Trust

Security & Trust Architecture

How SwarmSpace addresses the OWASP Top 10 for Agentic Applications and related agentic-risk work (including the OWASP Agentic Skills Top 10 project). This page is for developers and security reviewers evaluating the platform.

1. The problem

Protocols such as MCP standardize how agents invoke tools. They do not, by themselves, establish whether a tool is safe to call or whether its operator is accountable.

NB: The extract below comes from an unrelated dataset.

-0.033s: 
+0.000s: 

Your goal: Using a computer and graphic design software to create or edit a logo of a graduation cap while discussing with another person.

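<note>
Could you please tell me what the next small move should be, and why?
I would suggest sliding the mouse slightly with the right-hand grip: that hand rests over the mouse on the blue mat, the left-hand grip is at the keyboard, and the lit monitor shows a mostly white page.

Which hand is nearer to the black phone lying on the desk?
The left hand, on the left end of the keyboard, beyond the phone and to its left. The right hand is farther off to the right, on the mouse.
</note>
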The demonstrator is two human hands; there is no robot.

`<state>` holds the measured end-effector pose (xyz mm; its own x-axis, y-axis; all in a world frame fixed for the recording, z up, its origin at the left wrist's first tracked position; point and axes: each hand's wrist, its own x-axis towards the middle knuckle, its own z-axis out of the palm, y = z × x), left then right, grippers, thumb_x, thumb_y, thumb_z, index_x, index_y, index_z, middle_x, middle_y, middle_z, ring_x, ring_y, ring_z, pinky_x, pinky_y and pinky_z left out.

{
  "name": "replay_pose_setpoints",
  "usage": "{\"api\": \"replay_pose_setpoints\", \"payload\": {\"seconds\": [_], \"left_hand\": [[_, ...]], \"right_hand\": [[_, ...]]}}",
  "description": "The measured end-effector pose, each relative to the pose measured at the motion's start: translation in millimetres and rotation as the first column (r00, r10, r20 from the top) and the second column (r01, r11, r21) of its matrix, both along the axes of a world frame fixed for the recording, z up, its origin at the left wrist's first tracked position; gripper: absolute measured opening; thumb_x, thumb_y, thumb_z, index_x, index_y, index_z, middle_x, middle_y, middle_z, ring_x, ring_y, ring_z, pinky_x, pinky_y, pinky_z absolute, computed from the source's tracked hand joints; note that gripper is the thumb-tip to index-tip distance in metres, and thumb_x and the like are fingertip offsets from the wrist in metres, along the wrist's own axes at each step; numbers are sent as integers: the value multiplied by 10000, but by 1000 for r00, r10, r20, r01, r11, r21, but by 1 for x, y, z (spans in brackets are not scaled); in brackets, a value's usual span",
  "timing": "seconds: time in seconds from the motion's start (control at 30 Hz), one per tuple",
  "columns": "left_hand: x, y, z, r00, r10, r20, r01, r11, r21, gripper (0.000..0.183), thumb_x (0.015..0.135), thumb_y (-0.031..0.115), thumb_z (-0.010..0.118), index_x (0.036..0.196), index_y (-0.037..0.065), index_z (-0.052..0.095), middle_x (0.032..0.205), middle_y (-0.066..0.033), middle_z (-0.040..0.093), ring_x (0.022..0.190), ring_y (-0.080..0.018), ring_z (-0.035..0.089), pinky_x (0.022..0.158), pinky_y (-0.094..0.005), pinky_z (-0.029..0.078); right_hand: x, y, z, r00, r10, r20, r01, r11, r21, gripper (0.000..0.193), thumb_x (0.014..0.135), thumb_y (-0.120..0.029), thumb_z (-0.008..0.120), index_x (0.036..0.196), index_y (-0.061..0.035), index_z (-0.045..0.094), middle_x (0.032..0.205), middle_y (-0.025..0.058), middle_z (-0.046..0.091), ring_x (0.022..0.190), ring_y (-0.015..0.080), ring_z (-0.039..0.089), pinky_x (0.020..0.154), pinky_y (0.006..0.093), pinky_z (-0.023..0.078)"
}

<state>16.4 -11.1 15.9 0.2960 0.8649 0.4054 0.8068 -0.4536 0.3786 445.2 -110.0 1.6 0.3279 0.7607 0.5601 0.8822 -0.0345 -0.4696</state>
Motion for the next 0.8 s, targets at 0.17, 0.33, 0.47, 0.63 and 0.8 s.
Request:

The OWASP agentic-security line of work identifies recurring failure modes, including:

OWASP describes a lethal trifecta: the combination of access to private data, exposure to untrusted content, and external communication. An agent that invokes an unreviewed plugin with all three channels available operates inside that high-risk zone. SwarmSpace is designed to narrow each channel where the architecture can do so structurally; what cannot be fully closed is covered honestly below.

2. SwarmSpace mitigations

The following rows map common AST-style risks to concrete controls. Wording follows product architecture, not a third-party audit certificate.

RiskSwarmSpace mitigation
Untrusted plugin execution V8 isolate sandboxing. Partially implemented Plugin workers run on Cloudflare Workers (V8 isolates), providing process-level isolation. Custom API surface restriction for third-party plugin code is planned.
Credential exposure Credential injection. Planned Credential injection at the network boundary is a planned architecture goal. Currently, platform-managed keys are provided to first-party workers via environment variables.
Excessive data access PRISM context minimization. Partially implemented PRISM context minimization is partially implemented. The router logs privacy metadata and manifests declare privacy_data_required fields. Consent-based blocking is planned.
Undeclared network access Network domain restriction. Planned Network domain restriction via manifest-declared allowlists is a designed security control, planned for the third-party plugin execution layer.
Unverified developer identity Submission review. In development A submission form and admin review interface exist. The Developer Agreement is presented during submission. Review enforcement is currently manual.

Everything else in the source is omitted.